Edward is a precocious 10 year old whose once joyous and fun-filled home known as Lark Hall,  has been turned into a nursing home by his parents.   Now filled with the elderly, the infirm and the senile, Edward has even lost his own room and is relegated to the attic. Not that the residents aren’t an interesting lot if Edward would only take the time to get to know them.  Edna is funny but a bit off kilter, Bob is a WWI vet who suffers from a permanent Parkinsonsian twitching, Elsie is pretty much afraid of her own shadow and Reg is a self-perceived ladies man whose penchant for dirty jokes causes more embarrassment to everyone that he does.  And they are all old with some infirmity and are in Edward’s house waiting for the end to come.  Surrounded by the smell of old age and death, it’s only natural that Edward would become obsessed with death and ghosts and the hereafter and obsessed he is.  Hiding tape recorders in the rooms of the residents or putting microphones under their noses at night hoping to capture those last fleeting moments of life or to hear what it sounds like when someone dies, Edward doesn’t know what it means to be a little boy and have fun and be the center of attention.  His father is obsessed with the aide that comes in daily to help with the residents.  His mother is obsessed with the residents and takes her job as caretaker with great seriousness and care.

But life takes on a new perspective when Clarence Parkinson arrives.  Once known as “The Amazing Clarence”, he is now a crotchety, cranky, acerbic old man who is placed at Lark Hall by Social Services.

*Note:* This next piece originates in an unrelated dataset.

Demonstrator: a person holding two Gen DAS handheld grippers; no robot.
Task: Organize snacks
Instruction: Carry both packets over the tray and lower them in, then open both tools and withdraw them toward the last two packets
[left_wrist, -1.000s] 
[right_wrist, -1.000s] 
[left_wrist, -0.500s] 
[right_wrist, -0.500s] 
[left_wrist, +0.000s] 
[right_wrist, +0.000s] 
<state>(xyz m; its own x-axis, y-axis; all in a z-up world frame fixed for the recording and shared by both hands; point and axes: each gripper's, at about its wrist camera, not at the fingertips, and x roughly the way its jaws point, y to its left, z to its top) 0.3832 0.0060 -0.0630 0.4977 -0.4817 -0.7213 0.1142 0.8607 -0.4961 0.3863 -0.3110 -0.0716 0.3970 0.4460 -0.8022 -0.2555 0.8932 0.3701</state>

While he arrives under his own steam in a ratty looking kaleidoscopic camper, himself appearing rather unkempt and flustered, on opening his mouth he is anything but which makes one wonder why he is being placed at Lark Hall. Clarence has a wit, and a wise one at that.  But he doesn’t take kindly too nosy little boys; and one in particular who is rather disgruntled at Clarence’s arrival because now he knows he will never get his old room back.  But something magical happens.  Clarence sees something in Edward no one else dares see – a little lost soul adrift and looking for love and attention. And Edward sees a man with a fascinating past life filled with adventure, who now seems intent to shut the door on that past life and keep it shut.  But with a nosey little boy around, that’s not very likely to happen – is it?

As the days and weeks pass, Clarence and Edward become inseparable.  Clarence determines to shed Edward of his obsession with death and Edward determines to bring back The Amazing Clarence.  And all the while, a magic all its own is happening to them both.

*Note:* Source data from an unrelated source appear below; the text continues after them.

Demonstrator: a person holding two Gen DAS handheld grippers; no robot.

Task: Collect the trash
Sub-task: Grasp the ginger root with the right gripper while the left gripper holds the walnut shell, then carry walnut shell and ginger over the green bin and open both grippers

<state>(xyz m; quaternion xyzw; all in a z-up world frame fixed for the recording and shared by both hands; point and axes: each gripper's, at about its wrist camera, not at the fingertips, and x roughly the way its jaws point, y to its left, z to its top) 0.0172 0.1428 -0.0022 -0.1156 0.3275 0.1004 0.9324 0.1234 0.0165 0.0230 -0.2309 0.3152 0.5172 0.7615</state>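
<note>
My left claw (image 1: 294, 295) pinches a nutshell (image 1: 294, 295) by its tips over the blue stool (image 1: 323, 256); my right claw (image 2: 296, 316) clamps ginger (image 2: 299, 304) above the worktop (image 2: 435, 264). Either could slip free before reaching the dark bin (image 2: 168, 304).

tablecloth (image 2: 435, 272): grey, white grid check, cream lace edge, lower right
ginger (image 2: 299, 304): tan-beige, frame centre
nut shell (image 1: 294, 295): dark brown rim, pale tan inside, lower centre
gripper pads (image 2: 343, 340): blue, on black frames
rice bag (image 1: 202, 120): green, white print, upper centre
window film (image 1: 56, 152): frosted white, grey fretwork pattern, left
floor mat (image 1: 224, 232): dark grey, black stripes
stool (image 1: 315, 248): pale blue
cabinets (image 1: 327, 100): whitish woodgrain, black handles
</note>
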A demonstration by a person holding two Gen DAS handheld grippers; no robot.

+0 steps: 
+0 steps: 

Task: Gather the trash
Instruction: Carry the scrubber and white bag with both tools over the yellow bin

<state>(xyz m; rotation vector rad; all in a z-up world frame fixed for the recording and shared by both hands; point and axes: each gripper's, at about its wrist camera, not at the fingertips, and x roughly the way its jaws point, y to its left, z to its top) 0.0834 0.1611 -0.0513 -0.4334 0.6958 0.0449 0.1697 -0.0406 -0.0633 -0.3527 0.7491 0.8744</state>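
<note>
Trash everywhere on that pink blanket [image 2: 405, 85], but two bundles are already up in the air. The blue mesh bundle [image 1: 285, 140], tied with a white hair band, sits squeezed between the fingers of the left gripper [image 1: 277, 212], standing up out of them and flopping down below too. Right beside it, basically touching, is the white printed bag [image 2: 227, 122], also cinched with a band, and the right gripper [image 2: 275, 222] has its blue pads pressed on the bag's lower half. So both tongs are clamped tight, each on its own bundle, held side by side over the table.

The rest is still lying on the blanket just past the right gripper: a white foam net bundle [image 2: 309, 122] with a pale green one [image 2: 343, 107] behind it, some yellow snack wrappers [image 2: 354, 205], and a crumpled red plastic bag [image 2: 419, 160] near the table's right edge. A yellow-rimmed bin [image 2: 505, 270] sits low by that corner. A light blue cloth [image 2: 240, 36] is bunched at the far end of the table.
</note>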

This is Michael Caine’s Best Actor Oscar performance.  As Clarence, he captures the curmudgeonly, acerbic, crustiness of a man nearing the end of his life, a man filled with regrets but realizing it may be too late to right his past wrongs, but a man that is still full of love and wisdom  to give and is looking to be loved and needed and not put out to pasture.   For Caine, “I loved doing this. I fell in love with the script.  David Hayward, who brought the script to me. . gave it to me and I was reading it and I got halfway through and I rang him and I said, I’ll do it.  He said, Did you like it?  I said I haven’t finished it yet.  He said, well, why are you calling me before you are finished. I said, because I’m crying and I wanted something to do.  It made me cry halfway through.  No script had ever done that to me before.  I don’t cry easily.  I just thought it was a wonderful thing to do and it stretches me.  When you’ve been an actor as long as I have, you’re trying to get better, better, better.  The only reason to go to work really – is to try and prove to yourself that you’re better than you were the last time.”  As Clarence he is better than in almost any role in his storied career.    One would think with all of Caine’s experience, that acting would be a walk in the park for him, but it’s not. Here, he had to master the art of magic. And as he told me, it was “quite difficult, especially when you’re my age.  I’ve got fingers that don’t’ work quite so well. Billy [Milner] got that one quicker than I did.  It’s quite difficult to do [card tricks].”   Caine also believes in calling on life’s experiences to help you formulate your character and here was no different.  He calls on the technical knowledge necessary to perfect a performance from watching his friends who may be afflicted with a disease or living the experience with them.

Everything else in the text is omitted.